What is NOT a Physical Security Measure for Your Home

Learn about the parts of your home that are NOT good physical security measures for your home!

1. Weak Locks

Locks are often the first line of defense for your home—but if they’re weak or poorly installed, they can be easily picked or broken. Here’s what you need to know to secure your locks:

  • Use high-quality locks that are reinforced with steel. These will secure your doors more effectively than cheaper alternatives, which can be easily pried open.
  • If you have a sliding door, use a metal bar or a piece of wood to block the door from being opened. This is quicker and easier than installing an auxiliary lock.
  • Make sure your locks are installed properly—even the best locks are vulnerable if they’re not secured in place.

2. Insecure Windows and Doors

Windows offer a major vulnerability and are one of the easiest points of entry for intruders. When you’re evaluating your windows, consider installing window locks. Having a dowel rod in the track of sliding windows can prevent them from being forced open or lifted out. You should also make sure that doors and windows fit tightly in their frames, so there’s no gap that would allow an intruder to use a crowbar to pry it open. A door needs to be a solid core instead of a hollow core so that it can’t be kicked in. If you have glass windows, consider replacing them with laminated safety glass because breaking this type is much more difficult than breaking traditional glass. You should also consider your front door and whether or not it’s secure.

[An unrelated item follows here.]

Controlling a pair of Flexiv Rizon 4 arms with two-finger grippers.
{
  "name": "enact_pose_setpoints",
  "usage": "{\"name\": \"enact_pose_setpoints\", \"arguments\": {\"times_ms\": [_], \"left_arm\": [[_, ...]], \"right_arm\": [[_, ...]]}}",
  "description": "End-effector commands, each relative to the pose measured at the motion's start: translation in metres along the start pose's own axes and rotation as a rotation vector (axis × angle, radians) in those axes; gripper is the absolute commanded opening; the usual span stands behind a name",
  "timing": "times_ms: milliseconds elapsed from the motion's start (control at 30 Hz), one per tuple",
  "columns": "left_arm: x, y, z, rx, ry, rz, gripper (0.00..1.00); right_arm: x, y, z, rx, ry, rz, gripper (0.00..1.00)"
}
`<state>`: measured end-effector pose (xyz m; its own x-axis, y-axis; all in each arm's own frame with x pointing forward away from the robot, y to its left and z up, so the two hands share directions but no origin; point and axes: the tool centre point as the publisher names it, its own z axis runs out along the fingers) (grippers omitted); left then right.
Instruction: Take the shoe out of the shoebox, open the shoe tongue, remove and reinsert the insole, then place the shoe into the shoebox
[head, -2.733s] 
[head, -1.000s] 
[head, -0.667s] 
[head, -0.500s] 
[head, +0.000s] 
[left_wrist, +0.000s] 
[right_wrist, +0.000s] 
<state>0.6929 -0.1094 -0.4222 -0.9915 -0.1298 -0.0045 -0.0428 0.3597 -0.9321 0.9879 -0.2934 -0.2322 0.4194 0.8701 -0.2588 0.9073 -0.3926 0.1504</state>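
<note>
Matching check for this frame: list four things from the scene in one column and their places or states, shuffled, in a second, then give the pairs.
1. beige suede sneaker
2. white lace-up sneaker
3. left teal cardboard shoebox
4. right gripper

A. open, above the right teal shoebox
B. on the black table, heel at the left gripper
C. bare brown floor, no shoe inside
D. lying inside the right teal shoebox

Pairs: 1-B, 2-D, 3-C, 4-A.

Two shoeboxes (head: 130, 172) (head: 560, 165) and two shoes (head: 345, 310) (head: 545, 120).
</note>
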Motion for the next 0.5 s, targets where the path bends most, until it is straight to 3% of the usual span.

Installing a peephole can help eliminate the risk of someone opening your door when they shouldn’t.

3. Insecure Door Hinges

If your home is our house, then the first thing a thief will look for when attempting to break in is the hinges. For starters, always keep the hinges on the inside of your house (or apartment, or condo). If they’re on the outside, it’s a simple matter of removing those small screws and slipping right in.

Secondly, don’t use flimsy screws. Three inches long should be enough. Anything shorter than that can easily be stripped by hand or by using a screwdriver turned in reverse.

Thirdly, if you’re not sure about how strong your home’s hinge screws are or if they’re just plain too short to remove—which can be an issue if you live in a rental property—then consider buying some security hinge pins at your local hardware store.

4. Missing or Damaged Screens

Damaged screens can be an easy way for a burglar to gain entry into your home. Always check that your window screens are in good condition and replace any damaged ones immediately. You can usually replace a screen yourself, or you can contact a handyman to assist you with this task. In addition, make sure that all window screens are present in their windows and do not leave any screen out of the window if it is not being used.

5. Poor Landscaping and Lighting

Good landscaping and lighting can be used as effective deterrents to burglars. They can also turn your home into a haven for criminals. Here are some common mistakes homeowners make when it comes to their lawns and outdoor fixtures:

  • Overgrown shrubbery: Bushes that obscure windows or doors from view make great hiding places for someone trying to break into your home.
  • Trees near the house: A burglar can easily use a tree branch to reach an upper story window or even climb onto your roof.